■ TASK DESCRIPTION ■
Write out the full listing, matching it line for line.
•••••
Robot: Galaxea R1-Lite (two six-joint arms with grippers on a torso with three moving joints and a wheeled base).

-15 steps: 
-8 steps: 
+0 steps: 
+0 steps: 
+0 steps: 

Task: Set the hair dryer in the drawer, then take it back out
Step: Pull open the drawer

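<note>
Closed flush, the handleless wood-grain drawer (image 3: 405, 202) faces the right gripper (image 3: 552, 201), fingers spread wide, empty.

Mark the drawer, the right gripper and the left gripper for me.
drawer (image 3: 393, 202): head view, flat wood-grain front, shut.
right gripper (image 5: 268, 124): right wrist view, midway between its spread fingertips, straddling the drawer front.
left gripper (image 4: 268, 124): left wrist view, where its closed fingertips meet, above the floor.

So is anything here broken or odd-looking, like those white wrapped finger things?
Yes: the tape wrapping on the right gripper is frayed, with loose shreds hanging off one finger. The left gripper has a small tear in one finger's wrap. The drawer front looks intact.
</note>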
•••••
■ SOLUTION TO THE PROBLEM ■
Robot: Galaxea R1-Lite (two six-joint arms with grippers on a torso with three moving joints and a wheeled base).

-15 steps: 
-8 steps: 
+0 steps: 
+0 steps: 
+0 steps: 

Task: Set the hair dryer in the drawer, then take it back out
Step: Pull open the drawer

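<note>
Closed flush, the handleless wood-grain drawer (image 3: 405, 202) faces the right gripper (image 3: 552, 201), fingers spread wide, empty.

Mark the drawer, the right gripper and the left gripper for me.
drawer (image 3: 393, 202): head view, flat wood-grain front, shut.
right gripper (image 5: 268, 124): right wrist view, midway between its spread fingertips, straddling the drawer front.
left gripper (image 4: 268, 124): left wrist view, where its closed fingertips meet, above the floor.

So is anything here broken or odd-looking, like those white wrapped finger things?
Yes: the tape wrapping on the right gripper is frayed, with loose shreds hanging off one finger. The left gripper has a small tear in one finger's wrap. The drawer front looks intact.
</note>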

That concludes the answer to this exercise.